◆ Exercise objective
Pictures are to be omitted; everything else in the data must be transcribed exactly.

• • • • • • •

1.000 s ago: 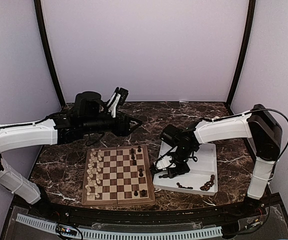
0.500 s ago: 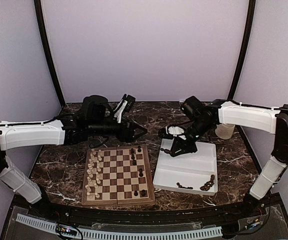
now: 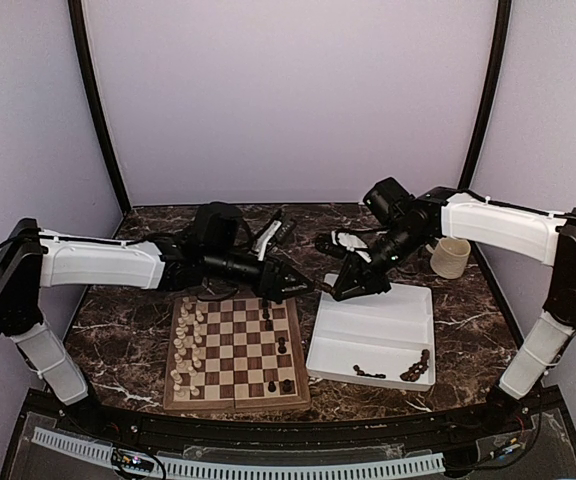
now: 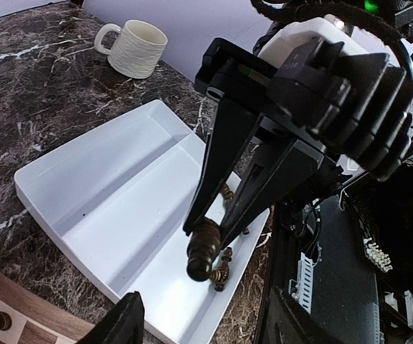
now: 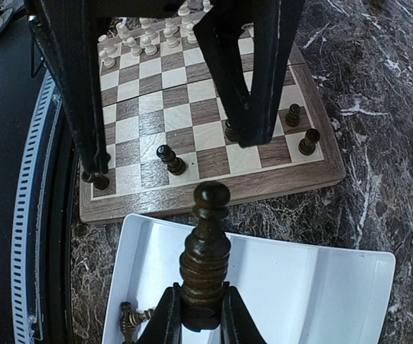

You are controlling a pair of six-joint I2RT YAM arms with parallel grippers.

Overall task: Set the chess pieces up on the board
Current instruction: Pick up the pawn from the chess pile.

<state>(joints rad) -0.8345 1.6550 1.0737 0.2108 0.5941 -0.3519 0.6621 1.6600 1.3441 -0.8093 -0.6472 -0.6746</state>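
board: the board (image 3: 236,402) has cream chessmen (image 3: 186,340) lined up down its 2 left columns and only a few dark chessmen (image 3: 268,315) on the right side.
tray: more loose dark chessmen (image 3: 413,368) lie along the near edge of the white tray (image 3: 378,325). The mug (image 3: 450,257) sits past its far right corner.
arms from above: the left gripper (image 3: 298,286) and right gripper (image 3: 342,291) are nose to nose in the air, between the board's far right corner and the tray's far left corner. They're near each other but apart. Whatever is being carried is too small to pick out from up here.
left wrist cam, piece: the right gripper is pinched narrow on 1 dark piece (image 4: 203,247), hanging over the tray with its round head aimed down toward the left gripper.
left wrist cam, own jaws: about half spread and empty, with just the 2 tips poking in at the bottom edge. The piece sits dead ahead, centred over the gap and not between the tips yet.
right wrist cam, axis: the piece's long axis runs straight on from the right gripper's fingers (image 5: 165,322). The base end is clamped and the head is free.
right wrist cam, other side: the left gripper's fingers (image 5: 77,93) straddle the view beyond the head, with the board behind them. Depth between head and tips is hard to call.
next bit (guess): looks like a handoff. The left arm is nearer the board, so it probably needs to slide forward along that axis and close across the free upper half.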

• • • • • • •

◆ Exercise response
1.000 s ago: 
0.500 s ago: 
now: 
now: 
now: 

You are controlling a pair of six-joint I2RT YAM arms with parallel grippers.

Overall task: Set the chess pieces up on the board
Current instruction: Pick up the pawn from the chess pile.

<state>(joints rad) -0.8345 1.6550 1.0737 0.2108 0.5941 -0.3519 0.6621 1.6600 1.3441 -0.8093 -0.6472 -0.6746</state>
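board: the board (image 3: 236,402) has cream chessmen (image 3: 186,340) lined up down its 2 left columns and only a few dark chessmen (image 3: 268,315) on the right side.
tray: more loose dark chessmen (image 3: 413,368) lie along the near edge of the white tray (image 3: 378,325). The mug (image 3: 450,257) sits past its far right corner.
arms from above: the left gripper (image 3: 298,286) and right gripper (image 3: 342,291) are nose to nose in the air, between the board's far right corner and the tray's far left corner. They're near each other but apart. Whatever is being carried is too small to pick out from up here.
left wrist cam, piece: the right gripper is pinched narrow on 1 dark piece (image 4: 203,247), hanging over the tray with its round head aimed down toward the left gripper.
left wrist cam, own jaws: about half spread and empty, with just the 2 tips poking in at the bottom edge. The piece sits dead ahead, centred over the gap and not between the tips yet.
right wrist cam, axis: the piece's long axis runs straight on from the right gripper's fingers (image 5: 165,322). The base end is clamped and the head is free.
right wrist cam, other side: the left gripper's fingers (image 5: 77,93) straddle the view beyond the head, with the board behind them. Depth between head and tips is hard to call.
next bit (guess): looks like a handoff. The left arm is nearer the board, so it probably needs to slide forward along that axis and close across the free upper half.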

Nothing more remains to be done for this exercise.